Nasional Mondial Ekonomi Daerah Megapolitan Olahraga Rona The Alun-Alun Kupas Splash Wisata Perspektif Wawancara Edisi Weekend Foto Video Infografis
Reformulasi Ekonomi I Pemerintah Harus Meningkatan Produktivitas Dalam Negeri

Indonesia Lemah Mengatasi Impor dan Memacu Produktivitas

Foto : ISTIMEWA

Direktur Eksekutif Institute for Development of Economics and Finance (Indef), Tauhid Ahmad - Setidaknya dalam reformulasi kebijakan kemandirian ekonomi itu menyasar pada enam program prioritas

A   A   A   Pengaturan Font

» Pemerintah harus memperkuat non-tariff measures sebagai penahan importasi.

» Perkuat pengadaan barang dan jasa pemerintah dengan produk UMKM.

JAKARTA - Pemerintah diimbau melakukan reformulasi kemandirian ekonomi di tengah dinamika global yang mengalami perubahan dan ketidakpastian yang tinggi. Reformulasi itu agar Indonesia lebih mampu dan responsif dalam menghadapi setiap tantangan terutama dari eksternal.

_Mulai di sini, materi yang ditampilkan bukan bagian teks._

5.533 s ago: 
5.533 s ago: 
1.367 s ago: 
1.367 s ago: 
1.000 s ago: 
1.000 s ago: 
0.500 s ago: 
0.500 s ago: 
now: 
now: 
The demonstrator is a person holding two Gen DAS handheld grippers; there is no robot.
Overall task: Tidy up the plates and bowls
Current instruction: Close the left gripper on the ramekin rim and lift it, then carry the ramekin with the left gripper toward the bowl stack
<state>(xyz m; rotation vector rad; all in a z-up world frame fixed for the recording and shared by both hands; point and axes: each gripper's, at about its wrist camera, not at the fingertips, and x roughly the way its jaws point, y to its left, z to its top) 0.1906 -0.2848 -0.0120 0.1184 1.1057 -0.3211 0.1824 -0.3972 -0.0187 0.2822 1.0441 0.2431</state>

Direktur Eksekutif Institute for Development of Economics and Finance (Indef), Tauhid Ahmad, dalam seminar kajian tengah tahun 2022 lembaga tersebut di Jakarta, Rabu (6/7), mengatakan setidaknya dalam reformulasi kebijakan kemandirian ekonomi itu menyasar pada enam program prioritas.

"Prioritas pertama, pangan tidak boleh dilupakan dan tidak boleh ditiadakan. Pemerintah harus mendorong peningkatan produktivitas dalam negeri," kata Tauhid.

Menurut dia, ada lima komoditas yang importasinya masih cukup besar pada 2022. Selain gandum yang diimpor 100 persen, ada kedelai, bawang putih, daging sapi, dan gula pasir.

Pemerintah RI, katanya, memiliki kelemahan dalam mengatasi importasi dan masalah produktivitas. Sebab itu, produktivitas yang dimulai dari tenaga kerja hingga penggunaan teknologi dalam pemenuhan kebutuhan pangan harus diperhatikan.

"Kalau kita ingin reformulasi dari sisi pangan, ini harus dibenahi, termasuk beberapa komoditas importasi yang cukup besar dalam tahun 2002 ini dan cenderung beberapa komoditas yang posisinya tidak banyak berubah dari tahun ke tahun," kata Tauhid.

Langkah selanjutnya adalah peningkatan penggunaan produk dalam negeri pada sektor industri prioritas dan Usaha Mikro, Kecil, dan Menengah (UMKM). Berdasarkan data Kemenperin, hampir 50 persen industri di dalam negeri memiliki Tingkat Komponen Dalam Negeri (TKDN) yang kurang dari 50 persen.

Dia berpendapat penggunaan produk dalam negeri harus memprioritaskan mesin dan peralatan pertambangan, mesin dan peralatan migas, alat berat, konstruksi dan material handling, hingga peralatan elektronika dan peralatan telekomunikasi.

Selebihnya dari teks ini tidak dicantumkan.